:: Exercise instructions ::
Copy each line of the material in which the word "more" appears.

:: Data in this exercise ::
· · · · ·
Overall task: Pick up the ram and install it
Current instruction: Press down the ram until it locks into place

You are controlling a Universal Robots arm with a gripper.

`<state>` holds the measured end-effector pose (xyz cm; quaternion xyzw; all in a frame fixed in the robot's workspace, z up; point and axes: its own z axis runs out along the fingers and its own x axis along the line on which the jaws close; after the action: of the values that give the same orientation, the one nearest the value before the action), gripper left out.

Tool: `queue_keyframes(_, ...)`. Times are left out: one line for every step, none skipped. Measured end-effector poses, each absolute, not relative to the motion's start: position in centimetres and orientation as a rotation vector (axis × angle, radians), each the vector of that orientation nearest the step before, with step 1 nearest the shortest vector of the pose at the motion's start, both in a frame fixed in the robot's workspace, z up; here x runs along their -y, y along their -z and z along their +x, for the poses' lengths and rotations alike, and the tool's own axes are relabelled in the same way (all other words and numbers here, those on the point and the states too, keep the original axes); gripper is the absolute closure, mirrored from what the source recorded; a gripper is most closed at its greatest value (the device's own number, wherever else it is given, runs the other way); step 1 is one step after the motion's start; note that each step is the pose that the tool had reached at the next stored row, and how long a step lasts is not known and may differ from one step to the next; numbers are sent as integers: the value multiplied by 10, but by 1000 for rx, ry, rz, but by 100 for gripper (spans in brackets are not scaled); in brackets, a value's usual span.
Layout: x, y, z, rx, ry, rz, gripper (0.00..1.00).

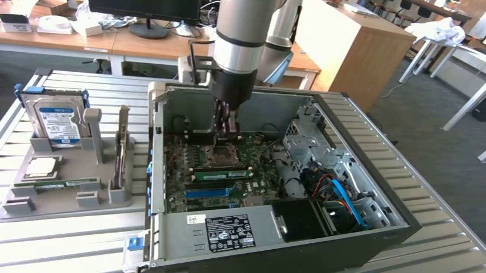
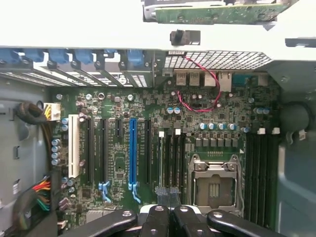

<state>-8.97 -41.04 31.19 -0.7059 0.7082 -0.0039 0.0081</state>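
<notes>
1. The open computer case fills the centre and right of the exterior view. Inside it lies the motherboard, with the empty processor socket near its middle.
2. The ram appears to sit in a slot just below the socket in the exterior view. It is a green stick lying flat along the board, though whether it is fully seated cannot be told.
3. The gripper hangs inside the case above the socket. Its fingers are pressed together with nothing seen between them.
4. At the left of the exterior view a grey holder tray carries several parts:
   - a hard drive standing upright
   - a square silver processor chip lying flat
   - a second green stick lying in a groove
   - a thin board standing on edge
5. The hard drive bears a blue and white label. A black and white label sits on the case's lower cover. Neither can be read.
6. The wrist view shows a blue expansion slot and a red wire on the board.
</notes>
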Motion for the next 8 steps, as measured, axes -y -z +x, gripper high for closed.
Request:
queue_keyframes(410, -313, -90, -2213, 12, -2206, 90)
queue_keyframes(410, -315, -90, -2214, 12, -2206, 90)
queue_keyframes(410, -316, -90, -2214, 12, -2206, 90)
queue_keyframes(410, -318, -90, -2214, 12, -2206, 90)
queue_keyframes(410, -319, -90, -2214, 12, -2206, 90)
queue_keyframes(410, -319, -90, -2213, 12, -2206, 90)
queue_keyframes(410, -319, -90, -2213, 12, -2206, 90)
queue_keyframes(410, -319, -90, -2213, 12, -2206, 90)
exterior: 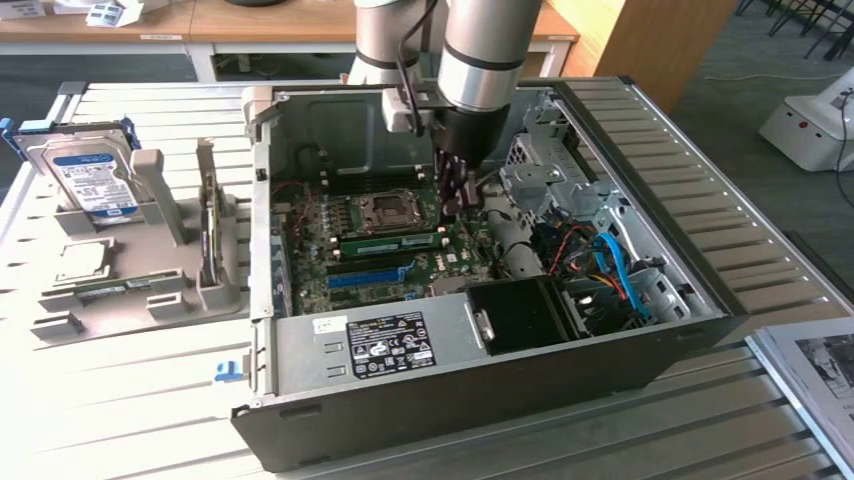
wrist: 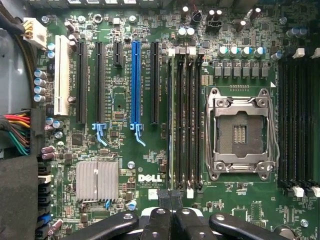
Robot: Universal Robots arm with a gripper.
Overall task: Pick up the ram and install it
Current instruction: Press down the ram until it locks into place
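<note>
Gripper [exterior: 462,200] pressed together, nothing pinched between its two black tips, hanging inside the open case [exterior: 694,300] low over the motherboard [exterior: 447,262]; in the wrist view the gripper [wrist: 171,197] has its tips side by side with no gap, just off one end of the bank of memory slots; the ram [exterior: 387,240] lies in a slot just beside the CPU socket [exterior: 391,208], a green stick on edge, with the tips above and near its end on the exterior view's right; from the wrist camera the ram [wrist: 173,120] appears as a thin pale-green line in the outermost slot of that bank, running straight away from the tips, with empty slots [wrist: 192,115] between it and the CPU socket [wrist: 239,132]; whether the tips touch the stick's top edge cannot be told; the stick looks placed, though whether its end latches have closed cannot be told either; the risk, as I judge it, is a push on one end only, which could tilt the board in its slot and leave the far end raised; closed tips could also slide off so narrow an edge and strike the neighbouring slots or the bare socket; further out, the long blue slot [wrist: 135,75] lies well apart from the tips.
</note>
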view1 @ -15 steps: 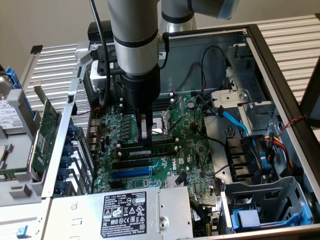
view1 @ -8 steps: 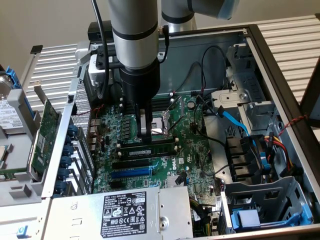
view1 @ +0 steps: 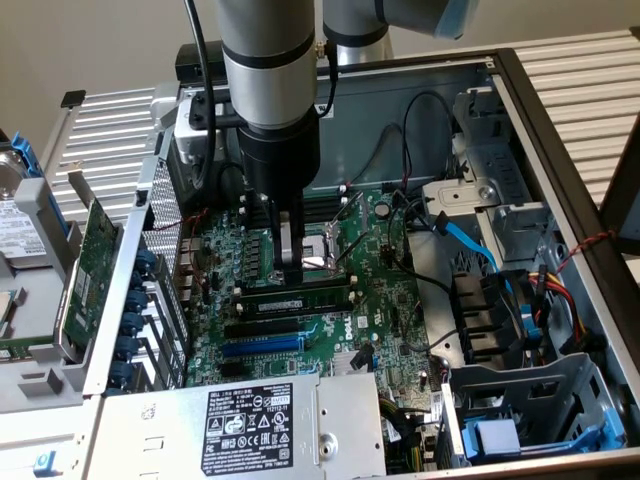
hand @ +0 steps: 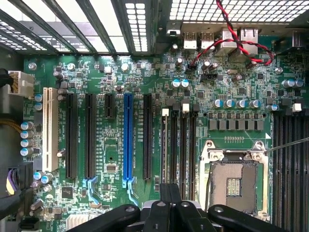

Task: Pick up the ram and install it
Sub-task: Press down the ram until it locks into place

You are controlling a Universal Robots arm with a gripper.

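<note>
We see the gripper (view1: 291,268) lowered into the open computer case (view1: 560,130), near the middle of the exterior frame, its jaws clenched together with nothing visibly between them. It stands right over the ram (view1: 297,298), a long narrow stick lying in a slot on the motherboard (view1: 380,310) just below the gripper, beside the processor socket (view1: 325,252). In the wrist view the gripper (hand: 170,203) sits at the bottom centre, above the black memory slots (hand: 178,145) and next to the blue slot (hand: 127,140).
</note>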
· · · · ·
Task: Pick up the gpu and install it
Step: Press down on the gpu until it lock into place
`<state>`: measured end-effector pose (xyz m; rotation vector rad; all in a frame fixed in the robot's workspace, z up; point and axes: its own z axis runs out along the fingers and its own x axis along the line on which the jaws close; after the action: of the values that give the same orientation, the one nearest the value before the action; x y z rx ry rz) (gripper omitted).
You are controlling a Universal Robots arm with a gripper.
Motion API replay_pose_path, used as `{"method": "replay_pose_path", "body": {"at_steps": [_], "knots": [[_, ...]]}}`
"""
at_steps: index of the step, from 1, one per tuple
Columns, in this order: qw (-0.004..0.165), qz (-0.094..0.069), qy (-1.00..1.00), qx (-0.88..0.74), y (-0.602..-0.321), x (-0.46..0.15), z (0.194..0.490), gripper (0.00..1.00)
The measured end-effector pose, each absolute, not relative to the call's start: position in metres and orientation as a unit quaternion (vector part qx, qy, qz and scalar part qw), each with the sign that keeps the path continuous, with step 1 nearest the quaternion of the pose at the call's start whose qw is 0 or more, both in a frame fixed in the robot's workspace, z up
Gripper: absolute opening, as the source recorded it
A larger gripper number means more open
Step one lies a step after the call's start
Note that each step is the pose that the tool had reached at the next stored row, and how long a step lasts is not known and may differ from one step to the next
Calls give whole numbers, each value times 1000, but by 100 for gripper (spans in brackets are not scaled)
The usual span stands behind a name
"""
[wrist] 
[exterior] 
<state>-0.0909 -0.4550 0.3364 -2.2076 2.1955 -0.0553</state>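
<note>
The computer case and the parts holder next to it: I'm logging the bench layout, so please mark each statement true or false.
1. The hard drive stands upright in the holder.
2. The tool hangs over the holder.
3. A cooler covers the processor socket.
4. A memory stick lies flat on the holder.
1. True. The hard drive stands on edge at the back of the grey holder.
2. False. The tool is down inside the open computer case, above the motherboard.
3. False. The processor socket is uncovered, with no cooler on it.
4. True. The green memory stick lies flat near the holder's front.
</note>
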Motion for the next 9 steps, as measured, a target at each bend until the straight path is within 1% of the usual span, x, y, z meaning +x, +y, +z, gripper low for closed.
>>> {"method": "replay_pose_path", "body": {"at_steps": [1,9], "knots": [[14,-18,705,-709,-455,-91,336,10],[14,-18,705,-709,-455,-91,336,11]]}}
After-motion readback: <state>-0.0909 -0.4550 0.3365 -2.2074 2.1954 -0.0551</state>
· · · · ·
:: Solution to the problem ::
The measured end-effector pose, each absolute, not relative to the call's start: position in metres and orientation as a unit quaternion (vector part qx, qy, qz and scalar part qw), each with the sign that keeps the path continuous, with step 1 nearest the quaternion of the pose at the call's start whose qw is 0 or more, both in a frame fixed in the robot's workspace, z up
A larger gripper number means more open

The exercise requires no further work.